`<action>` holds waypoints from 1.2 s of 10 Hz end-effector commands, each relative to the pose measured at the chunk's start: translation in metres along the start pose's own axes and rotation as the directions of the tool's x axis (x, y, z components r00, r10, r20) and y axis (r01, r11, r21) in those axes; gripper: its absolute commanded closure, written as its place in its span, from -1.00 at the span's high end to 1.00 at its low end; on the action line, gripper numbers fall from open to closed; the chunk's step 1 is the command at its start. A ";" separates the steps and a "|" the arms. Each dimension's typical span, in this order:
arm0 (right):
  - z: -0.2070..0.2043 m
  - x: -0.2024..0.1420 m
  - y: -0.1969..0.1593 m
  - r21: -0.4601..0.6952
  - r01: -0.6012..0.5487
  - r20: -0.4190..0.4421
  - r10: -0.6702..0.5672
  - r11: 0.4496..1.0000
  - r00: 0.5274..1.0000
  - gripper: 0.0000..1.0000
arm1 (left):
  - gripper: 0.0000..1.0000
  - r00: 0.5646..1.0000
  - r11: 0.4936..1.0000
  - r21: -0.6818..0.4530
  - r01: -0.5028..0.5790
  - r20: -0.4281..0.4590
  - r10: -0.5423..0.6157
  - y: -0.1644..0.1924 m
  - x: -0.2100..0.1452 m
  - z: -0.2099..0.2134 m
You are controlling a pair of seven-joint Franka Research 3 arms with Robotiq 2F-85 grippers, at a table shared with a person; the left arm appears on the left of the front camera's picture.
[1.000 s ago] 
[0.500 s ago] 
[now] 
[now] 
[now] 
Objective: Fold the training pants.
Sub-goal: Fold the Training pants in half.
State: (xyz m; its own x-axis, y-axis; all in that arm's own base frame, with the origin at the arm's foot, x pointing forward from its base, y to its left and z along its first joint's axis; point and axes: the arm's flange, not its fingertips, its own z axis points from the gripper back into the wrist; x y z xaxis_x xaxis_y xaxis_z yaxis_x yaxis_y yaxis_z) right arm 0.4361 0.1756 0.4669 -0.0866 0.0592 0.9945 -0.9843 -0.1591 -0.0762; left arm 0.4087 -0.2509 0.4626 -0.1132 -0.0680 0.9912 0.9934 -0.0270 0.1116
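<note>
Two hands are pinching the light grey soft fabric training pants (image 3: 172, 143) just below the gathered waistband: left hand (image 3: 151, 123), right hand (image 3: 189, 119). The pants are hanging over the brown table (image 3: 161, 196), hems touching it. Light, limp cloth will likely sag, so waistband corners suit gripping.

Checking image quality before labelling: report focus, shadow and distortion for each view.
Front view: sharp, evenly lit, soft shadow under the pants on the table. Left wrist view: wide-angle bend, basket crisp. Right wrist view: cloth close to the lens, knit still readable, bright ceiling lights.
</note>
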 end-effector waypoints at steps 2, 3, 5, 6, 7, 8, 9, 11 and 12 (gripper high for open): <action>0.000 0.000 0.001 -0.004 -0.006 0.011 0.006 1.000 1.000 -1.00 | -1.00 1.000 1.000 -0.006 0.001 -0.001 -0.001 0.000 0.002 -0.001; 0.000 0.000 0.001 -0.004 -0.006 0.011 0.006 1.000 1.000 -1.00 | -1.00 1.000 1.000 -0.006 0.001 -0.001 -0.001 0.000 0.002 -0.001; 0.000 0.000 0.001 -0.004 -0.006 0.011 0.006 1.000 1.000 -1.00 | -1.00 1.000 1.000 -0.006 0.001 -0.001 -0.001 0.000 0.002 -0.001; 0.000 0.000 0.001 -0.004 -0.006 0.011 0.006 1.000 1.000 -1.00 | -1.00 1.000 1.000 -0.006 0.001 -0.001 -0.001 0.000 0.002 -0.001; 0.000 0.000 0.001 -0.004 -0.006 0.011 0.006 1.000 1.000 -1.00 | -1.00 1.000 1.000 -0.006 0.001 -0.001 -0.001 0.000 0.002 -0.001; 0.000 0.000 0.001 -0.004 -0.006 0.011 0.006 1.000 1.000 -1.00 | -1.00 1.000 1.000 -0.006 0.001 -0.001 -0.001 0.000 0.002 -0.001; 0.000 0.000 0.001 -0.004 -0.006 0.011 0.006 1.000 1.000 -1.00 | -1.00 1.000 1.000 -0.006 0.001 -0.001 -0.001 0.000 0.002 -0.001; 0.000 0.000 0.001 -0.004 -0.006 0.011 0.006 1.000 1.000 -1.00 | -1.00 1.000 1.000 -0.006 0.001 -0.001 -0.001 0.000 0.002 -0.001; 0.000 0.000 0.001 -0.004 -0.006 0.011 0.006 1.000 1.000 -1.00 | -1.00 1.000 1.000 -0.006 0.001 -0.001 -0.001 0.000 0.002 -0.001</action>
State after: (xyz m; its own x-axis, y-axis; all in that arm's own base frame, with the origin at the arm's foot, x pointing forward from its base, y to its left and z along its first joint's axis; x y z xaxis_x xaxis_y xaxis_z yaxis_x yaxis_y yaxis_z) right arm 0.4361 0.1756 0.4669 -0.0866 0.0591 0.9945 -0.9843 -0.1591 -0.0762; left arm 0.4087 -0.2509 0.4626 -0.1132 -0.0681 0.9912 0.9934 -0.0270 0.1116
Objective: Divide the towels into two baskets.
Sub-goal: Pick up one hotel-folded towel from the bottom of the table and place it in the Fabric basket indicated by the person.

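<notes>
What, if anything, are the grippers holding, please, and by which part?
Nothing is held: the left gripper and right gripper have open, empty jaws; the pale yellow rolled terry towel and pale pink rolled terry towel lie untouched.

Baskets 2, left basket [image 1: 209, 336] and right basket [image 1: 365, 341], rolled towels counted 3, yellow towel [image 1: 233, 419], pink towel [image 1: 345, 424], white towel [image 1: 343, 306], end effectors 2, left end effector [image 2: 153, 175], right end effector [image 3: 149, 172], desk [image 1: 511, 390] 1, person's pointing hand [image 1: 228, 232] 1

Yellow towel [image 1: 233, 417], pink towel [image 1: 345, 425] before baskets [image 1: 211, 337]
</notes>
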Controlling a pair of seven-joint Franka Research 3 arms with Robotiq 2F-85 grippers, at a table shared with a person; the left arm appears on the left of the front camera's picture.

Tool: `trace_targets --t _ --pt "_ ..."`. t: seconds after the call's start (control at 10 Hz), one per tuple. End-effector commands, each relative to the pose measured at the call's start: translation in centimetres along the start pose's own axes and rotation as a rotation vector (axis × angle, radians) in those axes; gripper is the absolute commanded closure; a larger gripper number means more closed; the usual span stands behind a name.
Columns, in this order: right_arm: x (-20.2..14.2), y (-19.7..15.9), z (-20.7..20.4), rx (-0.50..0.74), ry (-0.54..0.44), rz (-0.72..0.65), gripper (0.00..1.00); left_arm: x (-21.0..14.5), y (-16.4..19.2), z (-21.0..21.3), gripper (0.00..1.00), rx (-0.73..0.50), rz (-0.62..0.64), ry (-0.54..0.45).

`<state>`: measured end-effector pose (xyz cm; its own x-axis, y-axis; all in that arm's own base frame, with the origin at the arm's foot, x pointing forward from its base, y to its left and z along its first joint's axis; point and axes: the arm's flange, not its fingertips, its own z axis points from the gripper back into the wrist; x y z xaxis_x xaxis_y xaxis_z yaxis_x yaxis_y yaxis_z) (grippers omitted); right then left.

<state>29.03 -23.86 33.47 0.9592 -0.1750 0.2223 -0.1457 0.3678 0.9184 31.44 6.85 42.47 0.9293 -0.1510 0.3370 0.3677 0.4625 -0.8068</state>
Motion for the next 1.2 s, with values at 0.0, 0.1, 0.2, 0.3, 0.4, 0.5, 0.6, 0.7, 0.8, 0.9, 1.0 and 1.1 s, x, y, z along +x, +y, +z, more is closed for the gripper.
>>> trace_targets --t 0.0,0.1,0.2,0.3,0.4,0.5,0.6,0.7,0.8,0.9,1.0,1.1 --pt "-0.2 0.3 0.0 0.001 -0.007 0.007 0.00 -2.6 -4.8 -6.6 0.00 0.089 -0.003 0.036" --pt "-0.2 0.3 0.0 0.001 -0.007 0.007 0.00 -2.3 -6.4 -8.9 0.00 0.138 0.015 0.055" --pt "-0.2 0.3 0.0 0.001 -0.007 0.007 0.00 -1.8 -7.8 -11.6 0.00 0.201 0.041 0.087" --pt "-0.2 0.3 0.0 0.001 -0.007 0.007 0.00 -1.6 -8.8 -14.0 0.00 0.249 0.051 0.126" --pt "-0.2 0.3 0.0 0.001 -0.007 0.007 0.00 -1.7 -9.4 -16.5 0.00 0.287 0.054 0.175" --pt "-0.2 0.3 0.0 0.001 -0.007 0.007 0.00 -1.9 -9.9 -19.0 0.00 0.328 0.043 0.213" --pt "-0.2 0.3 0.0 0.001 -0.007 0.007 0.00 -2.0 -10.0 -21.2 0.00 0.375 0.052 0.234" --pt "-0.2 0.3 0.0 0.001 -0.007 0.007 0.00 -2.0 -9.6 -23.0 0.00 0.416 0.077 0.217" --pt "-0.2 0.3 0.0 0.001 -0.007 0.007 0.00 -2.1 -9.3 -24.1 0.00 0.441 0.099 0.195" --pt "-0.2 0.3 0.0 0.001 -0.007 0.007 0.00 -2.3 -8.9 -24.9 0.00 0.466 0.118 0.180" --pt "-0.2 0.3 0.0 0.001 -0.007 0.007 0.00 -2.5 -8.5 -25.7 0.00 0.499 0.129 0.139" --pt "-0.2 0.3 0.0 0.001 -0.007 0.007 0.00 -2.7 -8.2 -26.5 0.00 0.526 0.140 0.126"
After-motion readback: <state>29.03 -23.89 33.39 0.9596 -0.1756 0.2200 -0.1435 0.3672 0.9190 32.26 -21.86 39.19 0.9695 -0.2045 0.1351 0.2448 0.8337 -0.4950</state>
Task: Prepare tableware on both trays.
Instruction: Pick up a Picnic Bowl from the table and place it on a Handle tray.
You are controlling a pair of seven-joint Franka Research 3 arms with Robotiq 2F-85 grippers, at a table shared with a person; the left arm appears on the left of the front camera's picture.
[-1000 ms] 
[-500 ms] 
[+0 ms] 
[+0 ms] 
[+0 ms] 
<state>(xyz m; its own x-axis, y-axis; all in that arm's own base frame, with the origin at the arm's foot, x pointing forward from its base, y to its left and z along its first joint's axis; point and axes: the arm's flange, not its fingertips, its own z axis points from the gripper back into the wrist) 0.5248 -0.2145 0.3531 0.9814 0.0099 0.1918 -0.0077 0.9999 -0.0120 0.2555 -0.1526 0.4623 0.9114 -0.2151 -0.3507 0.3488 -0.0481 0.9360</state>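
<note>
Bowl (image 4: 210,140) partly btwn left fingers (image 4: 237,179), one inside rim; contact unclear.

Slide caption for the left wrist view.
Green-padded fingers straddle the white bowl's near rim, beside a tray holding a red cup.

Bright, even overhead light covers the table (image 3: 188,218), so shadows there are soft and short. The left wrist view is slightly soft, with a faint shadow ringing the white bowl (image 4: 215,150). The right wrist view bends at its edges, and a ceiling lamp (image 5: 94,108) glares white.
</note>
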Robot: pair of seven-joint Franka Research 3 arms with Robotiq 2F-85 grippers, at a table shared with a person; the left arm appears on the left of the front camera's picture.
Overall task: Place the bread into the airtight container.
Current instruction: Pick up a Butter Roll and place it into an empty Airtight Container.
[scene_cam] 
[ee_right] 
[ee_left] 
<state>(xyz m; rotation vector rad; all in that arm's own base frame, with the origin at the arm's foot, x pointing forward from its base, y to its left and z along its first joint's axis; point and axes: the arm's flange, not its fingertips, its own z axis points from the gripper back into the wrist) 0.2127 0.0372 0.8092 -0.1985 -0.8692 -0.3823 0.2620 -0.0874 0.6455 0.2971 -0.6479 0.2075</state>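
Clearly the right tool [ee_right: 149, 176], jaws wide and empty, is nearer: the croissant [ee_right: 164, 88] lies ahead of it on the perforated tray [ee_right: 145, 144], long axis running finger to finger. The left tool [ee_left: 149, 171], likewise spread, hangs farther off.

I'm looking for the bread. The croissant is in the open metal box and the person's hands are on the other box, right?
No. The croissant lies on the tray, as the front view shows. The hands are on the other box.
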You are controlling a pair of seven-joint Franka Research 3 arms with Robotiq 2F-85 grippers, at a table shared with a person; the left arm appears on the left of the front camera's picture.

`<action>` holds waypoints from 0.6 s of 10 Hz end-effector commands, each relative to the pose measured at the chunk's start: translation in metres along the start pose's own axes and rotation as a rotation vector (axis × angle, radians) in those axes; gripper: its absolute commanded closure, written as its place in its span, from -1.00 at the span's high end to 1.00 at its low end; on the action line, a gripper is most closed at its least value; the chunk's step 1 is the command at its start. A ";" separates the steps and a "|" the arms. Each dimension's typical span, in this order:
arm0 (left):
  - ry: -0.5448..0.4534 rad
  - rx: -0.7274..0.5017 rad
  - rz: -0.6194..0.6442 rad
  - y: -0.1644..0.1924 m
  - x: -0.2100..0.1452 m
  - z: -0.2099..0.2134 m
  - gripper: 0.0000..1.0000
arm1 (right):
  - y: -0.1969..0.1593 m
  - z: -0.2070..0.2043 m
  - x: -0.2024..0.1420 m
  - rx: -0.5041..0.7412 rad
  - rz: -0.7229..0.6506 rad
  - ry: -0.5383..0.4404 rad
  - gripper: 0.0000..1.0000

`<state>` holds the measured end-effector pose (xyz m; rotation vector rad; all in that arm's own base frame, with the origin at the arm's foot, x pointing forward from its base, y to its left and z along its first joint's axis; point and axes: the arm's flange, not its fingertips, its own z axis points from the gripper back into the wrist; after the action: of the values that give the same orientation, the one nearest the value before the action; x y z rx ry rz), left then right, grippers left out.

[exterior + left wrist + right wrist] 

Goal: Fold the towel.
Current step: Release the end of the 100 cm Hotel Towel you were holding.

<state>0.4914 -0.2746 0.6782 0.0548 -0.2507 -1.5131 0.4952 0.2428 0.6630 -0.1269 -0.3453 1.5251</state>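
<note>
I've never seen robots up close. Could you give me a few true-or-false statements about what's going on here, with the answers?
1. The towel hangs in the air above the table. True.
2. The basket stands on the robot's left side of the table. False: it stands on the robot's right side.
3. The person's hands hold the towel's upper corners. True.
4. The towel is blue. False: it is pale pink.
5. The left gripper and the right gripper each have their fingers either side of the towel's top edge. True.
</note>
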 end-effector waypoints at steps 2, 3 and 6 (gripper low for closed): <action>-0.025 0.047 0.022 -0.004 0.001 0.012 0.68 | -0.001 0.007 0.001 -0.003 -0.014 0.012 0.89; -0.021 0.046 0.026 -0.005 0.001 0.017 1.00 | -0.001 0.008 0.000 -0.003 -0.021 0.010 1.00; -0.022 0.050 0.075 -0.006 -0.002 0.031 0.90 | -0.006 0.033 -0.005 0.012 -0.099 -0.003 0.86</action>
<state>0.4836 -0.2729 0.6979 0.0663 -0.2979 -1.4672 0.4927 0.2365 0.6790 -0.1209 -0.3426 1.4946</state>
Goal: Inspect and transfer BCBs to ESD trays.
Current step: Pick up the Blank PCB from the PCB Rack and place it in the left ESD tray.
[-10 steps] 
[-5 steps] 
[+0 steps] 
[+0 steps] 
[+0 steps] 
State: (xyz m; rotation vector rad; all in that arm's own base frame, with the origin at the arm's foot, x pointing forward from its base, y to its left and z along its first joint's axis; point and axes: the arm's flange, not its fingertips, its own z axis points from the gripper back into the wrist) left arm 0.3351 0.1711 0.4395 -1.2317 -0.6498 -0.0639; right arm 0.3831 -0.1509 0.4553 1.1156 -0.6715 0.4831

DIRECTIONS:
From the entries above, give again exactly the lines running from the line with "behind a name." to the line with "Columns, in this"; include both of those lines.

WRITTEN SOLUTION:
Tool: `trace_targets --t _ --pt "_ ..."`. t: seconds after the call's start (control at 10 Hz), one per tuple. End-effector commands, each relative to the pose measured at the call's start: translation in centimetres along the start pose's own axes and rotation as a rotation vector (axis × angle, radians) in those axes; gripper is the absolute commanded closure; a larger gripper number means more closed; the usual span stands behind a name.
Columns, in this order: right_arm: x (-20.2..14.2), y (-19.7..15.9), z (-20.7..20.4), rx (-0.50..0.74), ry (-0.54..0.44), rz (-0.72..0.65), gripper (0.00..1.00); left_arm: x (-21.0..14.5), y (-16.4..19.2), z (-21.0..21.3), gripper (0.00..1.00), rx (-0.73..0.50), rz (-0.62..0.64), ry (-0.54..0.45).

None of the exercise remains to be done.